Driving on Sunday to catch up with friends, this vision appeared not far away from where I live, and for once I was grateful for having an iPhone. I stopped and pulled a U-turn to ensure I was not seeing things. The industrial-sized roll of Gladwrap needed to wrap up the entire ute and the various tool boxes seemed to defy logic. I am still wondering how long it took the poor sod to unwrap his car. Given the time it takes me to find the end of the plastic wrap on my daily newspaper delivery, I do not envy him. I suspect that a Stanley knife was used. I just dread to think what happened if the Stanley knife was inside one of the wrapped tool boxes.

But I am glad to know that the continuing legacy of playing tricks on your friends is in good hands. It’s a natural progression from picking up the old Mini and turning it around to face the opposite direction, or bribing crane drivers to lift your mate’s car on to the top floor of a construction site.
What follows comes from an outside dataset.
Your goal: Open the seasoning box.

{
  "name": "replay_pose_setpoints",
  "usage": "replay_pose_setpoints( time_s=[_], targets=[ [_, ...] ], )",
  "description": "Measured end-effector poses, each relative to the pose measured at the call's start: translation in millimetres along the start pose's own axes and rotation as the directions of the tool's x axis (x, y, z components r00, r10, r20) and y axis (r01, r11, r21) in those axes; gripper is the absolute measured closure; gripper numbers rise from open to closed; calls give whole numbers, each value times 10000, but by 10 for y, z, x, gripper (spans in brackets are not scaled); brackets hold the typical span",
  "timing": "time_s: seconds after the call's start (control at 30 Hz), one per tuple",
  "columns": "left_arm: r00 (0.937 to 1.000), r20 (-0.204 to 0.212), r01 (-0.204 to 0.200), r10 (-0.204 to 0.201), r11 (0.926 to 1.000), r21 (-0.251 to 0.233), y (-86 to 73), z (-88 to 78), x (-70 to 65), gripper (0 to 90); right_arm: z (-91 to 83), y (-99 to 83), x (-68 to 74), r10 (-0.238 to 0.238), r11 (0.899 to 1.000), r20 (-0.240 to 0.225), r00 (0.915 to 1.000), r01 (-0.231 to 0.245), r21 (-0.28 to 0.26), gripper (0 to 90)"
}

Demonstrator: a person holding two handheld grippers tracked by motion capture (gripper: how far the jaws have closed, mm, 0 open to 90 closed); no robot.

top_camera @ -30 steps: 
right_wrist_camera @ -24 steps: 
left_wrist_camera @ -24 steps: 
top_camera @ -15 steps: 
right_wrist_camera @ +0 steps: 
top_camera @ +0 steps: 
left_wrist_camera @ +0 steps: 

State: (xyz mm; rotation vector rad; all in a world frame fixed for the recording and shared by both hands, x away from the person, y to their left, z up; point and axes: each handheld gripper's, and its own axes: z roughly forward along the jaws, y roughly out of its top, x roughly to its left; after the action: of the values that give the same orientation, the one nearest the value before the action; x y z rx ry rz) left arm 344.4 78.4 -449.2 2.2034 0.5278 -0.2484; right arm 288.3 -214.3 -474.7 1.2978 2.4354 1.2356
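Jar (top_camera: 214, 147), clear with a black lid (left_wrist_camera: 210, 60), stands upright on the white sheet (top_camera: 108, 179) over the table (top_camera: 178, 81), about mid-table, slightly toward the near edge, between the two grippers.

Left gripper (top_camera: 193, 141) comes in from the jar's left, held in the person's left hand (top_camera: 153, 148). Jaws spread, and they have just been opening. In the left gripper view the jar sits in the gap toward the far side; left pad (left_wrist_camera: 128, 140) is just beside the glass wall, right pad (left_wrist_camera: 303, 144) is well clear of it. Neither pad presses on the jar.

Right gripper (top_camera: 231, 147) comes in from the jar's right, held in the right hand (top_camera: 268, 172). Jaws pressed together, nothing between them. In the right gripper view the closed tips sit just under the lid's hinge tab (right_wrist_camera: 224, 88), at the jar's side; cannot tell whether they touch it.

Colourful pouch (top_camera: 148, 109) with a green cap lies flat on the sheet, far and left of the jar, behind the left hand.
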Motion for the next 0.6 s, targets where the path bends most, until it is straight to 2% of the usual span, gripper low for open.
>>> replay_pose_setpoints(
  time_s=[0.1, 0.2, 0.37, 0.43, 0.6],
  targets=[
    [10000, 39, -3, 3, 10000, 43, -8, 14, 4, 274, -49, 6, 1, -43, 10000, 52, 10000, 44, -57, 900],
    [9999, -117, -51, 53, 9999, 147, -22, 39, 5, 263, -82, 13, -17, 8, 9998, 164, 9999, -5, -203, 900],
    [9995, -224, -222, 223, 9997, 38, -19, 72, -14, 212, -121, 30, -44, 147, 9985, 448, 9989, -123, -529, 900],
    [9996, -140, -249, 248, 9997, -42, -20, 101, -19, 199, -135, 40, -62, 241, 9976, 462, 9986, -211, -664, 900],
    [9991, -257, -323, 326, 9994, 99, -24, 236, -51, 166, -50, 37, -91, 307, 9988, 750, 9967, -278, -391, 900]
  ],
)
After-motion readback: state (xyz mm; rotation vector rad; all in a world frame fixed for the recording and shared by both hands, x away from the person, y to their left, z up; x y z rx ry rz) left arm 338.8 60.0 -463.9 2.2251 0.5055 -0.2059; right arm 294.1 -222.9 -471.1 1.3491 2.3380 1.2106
The crowning glory was the time we resprayed a uni mate’s 1960s ute, which he’d purchased for $200 and a case of beer. It was a vast improvement on the purchased car, as it had a different colour on each panel. The only glitch was that we sprayed it mauve. What can I say… the local hardware store had a sale on spray cans that nobody wanted. If I remember correctly, “somebody” forgot to mask the headlights, and we may in our enthusiasm have sprayed over them, as well as the blinkers and a few other vital parts. However, this problem was fixed in the first downpour when most of the “detailing” simply peeled off.

“Entitled” Road Users Need to Pay Their Way: Financial Review Monday 10th Feb

According to Grant Agnew, people who use public transport are forced to pay every time they get on a bus or train or ferry, whilst “entitled” car users simply hop into their cars and use the roads for free. Wow, I did not realise how good I have it. Thank you, Andrew, for pointing this out to me. For a moment there I had totally forgotten the tolls I and very other driver pay for using roads long paid for (i.e., Sydney Harbour Bridge). Then there is the car registration, insurance, the taxes I pay every time I fill up my car with petrol, the taxes I pay when I park, and my own taxes that subsidise the public transport you use. Do you think that the price of your bus ticket goes anywhere near keeping the roads maintained?

Whilst we are on the subject of us “entitled” road users, think on this. We have been taxed and taxed again and again whilst our prospective governments have promised that these taxes will make public transport better, the roads safer, blah, blah, blah… only here we are, years later, public transport fixed, well, “fixed” by the NSW government in a way no sane person can understand, roads remain clogged and the speed limit in the Sydney CBD will be reduced to 40 km per hour. This will be a huge improvement for all of us drivers who travel into the CBD because the best we ever manage is about 10 km per hour if we are lucky. The Cross City Tunnel is a puzzle for all us drivers, because if there is an accident on the bridge, we need to drive half way to Double Bay to enter it, so we just give up and stay in the grid lock. It sort of defeats the purpose.